Get the Most Out of Access Request

The SailPoint Blog

Self-Service Access Request is one example of a way that organizations enable new and seasoned employees so they can get the access they require to get their jobs done. The concept sounds simple, right? Give users a catalog of items to choose from, allow them to submit requests, and carry the request through necessary reviewers before granting the access.

We have found that some Access Request programs fail to reach their full potential due to some complexities, like regulatory requirements or some access isn’t included because it’s just too risky to expose to everyone at the organization. SailPoint has developed a set of capabilities that enable organizations to stay compliant and mitigate risk so that Access Requests provide the complete self-service process with little-to-no manual intervention.

With the new capabilities added to Access Request, organizations can ensure that only necessary access is seen and requested by the right individuals. Most organizations have a complex mix of risky access, expensive access, the list goes on. The new capabilities added to Access Request give you the ability to make sure only the right people can see and request access to the tools they need. Here’s how.

Manage temporary access

There are often cases where access is only needed temporarily, perhaps to complete a project or fulfill a need for a set period. With the knowledge of an access expiration date, temporary access can be automatically removed when the individual no longer needs it. We also know that things change in today’s dynamic workforce, and this period may need to be adjusted to accommodate ever-changing business needs. With our new capabilities, users can view and modify the expiration dates, while still getting necessary eyes to review the changes before applying them.
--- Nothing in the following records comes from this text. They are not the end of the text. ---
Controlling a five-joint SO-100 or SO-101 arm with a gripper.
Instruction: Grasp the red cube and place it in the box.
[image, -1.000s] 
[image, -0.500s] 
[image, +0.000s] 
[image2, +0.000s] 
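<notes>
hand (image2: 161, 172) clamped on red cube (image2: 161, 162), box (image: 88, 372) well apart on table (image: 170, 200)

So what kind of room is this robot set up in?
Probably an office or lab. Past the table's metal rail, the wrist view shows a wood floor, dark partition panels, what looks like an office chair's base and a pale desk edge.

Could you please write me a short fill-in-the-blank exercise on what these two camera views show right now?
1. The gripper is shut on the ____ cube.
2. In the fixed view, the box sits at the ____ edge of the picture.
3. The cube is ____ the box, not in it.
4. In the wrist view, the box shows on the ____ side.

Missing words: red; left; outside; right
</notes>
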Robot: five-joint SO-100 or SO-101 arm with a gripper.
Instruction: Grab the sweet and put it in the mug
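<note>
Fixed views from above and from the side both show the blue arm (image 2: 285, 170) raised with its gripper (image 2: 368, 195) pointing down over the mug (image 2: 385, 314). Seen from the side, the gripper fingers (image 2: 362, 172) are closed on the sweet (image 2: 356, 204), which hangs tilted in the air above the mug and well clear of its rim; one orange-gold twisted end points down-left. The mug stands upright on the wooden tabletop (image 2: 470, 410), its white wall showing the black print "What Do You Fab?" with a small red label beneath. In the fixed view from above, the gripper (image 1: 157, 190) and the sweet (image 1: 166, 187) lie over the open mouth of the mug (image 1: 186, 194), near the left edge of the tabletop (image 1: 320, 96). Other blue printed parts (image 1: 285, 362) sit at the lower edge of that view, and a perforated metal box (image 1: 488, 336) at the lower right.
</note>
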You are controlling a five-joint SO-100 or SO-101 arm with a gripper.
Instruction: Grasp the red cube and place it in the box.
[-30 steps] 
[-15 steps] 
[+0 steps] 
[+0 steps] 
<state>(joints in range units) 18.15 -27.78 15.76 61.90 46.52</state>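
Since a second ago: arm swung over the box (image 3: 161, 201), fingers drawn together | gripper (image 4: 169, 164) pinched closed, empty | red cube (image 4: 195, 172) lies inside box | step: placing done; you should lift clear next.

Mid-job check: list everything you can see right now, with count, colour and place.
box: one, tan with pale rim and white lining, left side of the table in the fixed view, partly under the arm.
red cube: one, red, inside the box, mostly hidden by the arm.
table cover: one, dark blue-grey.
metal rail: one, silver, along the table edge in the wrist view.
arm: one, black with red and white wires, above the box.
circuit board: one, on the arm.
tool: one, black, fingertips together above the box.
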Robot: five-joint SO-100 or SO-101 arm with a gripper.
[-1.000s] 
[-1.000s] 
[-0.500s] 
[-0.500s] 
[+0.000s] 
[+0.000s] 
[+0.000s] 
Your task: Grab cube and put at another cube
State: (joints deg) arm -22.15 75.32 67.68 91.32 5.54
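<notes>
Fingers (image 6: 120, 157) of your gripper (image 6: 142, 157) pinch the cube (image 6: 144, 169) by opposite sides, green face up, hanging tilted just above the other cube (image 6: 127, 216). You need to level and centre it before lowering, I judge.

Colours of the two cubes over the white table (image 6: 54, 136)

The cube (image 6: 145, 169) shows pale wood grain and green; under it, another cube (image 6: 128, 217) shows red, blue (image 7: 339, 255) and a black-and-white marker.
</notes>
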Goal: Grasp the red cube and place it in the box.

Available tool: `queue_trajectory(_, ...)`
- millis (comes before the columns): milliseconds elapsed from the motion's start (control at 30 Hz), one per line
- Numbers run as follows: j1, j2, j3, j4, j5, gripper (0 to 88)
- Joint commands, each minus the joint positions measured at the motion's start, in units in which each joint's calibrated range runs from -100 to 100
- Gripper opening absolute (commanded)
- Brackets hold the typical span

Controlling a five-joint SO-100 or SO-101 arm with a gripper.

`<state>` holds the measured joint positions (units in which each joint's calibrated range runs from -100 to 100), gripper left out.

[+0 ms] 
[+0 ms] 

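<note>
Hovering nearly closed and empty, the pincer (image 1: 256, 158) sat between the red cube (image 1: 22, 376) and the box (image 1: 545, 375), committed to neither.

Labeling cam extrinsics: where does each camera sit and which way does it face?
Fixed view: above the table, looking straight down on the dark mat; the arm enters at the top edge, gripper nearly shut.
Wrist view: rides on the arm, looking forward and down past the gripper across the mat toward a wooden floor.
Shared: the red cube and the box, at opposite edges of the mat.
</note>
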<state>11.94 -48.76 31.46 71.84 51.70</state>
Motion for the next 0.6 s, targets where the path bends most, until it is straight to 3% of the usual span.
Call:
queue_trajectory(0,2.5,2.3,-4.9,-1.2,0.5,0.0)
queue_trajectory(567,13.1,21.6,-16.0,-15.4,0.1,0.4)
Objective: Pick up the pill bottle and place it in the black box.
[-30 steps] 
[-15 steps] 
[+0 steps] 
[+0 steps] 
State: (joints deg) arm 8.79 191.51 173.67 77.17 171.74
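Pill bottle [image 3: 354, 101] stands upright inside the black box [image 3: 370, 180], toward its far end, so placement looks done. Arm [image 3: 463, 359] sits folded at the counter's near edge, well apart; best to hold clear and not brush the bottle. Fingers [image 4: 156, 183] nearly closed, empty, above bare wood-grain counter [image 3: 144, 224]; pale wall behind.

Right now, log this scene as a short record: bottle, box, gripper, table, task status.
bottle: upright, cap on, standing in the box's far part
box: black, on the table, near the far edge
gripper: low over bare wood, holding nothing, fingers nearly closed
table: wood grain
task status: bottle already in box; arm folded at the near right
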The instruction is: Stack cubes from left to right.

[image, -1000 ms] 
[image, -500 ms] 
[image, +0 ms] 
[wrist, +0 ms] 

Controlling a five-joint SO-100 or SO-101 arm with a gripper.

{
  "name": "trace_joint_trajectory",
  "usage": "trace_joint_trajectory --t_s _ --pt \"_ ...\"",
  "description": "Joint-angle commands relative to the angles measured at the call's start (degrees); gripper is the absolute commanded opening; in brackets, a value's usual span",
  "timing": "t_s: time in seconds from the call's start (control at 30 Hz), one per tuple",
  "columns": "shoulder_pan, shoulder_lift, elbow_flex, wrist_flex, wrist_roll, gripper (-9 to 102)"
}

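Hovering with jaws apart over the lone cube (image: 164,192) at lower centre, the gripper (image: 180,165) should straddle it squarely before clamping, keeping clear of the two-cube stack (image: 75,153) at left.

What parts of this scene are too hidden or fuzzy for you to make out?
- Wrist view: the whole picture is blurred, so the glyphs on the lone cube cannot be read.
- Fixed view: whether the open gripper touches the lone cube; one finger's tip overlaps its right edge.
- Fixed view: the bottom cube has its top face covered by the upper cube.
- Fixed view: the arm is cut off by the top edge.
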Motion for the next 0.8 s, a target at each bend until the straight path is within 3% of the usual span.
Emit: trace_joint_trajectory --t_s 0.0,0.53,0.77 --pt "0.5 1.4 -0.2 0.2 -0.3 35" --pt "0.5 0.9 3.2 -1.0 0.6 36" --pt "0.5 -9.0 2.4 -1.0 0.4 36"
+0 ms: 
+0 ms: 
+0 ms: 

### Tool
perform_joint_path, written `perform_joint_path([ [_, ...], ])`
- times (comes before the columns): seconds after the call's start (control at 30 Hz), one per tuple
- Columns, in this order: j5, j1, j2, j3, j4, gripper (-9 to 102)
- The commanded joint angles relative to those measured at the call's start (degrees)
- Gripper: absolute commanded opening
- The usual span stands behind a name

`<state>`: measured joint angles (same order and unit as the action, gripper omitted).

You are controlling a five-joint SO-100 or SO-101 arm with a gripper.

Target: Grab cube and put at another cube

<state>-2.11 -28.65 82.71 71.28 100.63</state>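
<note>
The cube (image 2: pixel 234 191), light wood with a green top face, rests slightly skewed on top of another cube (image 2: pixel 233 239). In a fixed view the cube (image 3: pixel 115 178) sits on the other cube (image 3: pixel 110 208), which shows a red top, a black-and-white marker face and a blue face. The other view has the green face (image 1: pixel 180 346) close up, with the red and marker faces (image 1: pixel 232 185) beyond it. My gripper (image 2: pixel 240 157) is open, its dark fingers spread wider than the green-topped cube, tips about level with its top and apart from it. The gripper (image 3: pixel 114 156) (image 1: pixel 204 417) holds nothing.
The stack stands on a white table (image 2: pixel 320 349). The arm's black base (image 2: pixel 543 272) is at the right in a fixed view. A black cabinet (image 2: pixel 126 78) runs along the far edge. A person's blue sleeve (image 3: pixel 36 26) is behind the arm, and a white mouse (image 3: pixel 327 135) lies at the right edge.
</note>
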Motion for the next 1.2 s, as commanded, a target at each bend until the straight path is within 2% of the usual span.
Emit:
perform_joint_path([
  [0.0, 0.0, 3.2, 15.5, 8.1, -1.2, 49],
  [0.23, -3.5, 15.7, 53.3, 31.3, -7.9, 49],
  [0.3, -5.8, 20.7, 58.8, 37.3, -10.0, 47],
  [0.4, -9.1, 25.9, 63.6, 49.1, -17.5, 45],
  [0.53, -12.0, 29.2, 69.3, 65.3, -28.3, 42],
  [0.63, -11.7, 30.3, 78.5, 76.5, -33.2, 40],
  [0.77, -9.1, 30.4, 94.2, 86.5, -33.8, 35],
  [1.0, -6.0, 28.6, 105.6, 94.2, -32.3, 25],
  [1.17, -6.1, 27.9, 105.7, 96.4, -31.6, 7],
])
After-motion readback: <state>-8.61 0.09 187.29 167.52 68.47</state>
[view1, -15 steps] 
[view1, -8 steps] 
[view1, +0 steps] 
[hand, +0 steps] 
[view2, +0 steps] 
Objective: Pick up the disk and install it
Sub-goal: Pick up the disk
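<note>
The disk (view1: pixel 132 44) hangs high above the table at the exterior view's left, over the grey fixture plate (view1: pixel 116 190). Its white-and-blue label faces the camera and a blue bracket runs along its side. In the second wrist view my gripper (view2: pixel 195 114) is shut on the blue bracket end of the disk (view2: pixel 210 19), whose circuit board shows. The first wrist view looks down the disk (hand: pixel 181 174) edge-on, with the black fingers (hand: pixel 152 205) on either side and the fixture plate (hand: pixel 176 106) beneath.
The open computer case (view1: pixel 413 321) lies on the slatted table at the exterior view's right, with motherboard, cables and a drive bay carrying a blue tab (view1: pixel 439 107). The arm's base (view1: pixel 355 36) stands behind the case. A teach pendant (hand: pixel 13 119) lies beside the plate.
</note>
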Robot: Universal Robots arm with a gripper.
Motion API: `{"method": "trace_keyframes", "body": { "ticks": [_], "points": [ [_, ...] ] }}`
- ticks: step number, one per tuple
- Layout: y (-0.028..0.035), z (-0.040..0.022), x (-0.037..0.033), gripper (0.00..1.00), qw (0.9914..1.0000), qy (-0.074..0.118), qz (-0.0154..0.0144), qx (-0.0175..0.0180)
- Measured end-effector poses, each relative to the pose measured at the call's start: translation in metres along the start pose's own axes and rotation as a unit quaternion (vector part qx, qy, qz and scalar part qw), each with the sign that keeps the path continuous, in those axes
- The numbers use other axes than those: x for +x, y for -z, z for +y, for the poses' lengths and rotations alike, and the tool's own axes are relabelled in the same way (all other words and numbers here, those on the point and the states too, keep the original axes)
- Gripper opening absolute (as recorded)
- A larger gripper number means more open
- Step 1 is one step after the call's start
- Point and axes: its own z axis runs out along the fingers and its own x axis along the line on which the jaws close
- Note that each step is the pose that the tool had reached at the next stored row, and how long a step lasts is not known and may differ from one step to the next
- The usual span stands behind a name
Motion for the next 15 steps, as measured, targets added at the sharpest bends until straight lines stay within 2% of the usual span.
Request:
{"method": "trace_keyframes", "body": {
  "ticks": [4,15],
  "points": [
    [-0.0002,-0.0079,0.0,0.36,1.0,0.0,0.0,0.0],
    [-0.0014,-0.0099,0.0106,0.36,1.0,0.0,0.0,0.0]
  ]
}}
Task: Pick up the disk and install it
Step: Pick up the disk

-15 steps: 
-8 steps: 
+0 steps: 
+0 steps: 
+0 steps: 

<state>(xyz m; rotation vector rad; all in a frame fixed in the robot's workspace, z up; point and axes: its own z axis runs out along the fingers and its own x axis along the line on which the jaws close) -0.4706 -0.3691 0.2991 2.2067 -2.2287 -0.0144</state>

Flag requests that need extra attention

When a request for new access is submitted, providing visibility into the “bigger picture” raises awareness to the requester and anyone reviewing the request, including any risk implications like gaining access needed to commit fraud. Separation of duties (SOD) is a method for ensuring no one has enough access to commit fraud on their own. Leveraging SOD library, every request will be evaluated to identify if an approval would result in a SOD violation. If a violation is found, both the requester and reviewers are provided visibility so they can make an informed decision to allow the request to continue by granting an exemption or stop it in its tracks.

Many organizations have taken the steps needed to empower their workforce with self-service tools and removed the burden from IT departments who have traditionally taken on some of these responsibilities. By using these new powerful tools, organizations can recognize the full power of their Access Request program.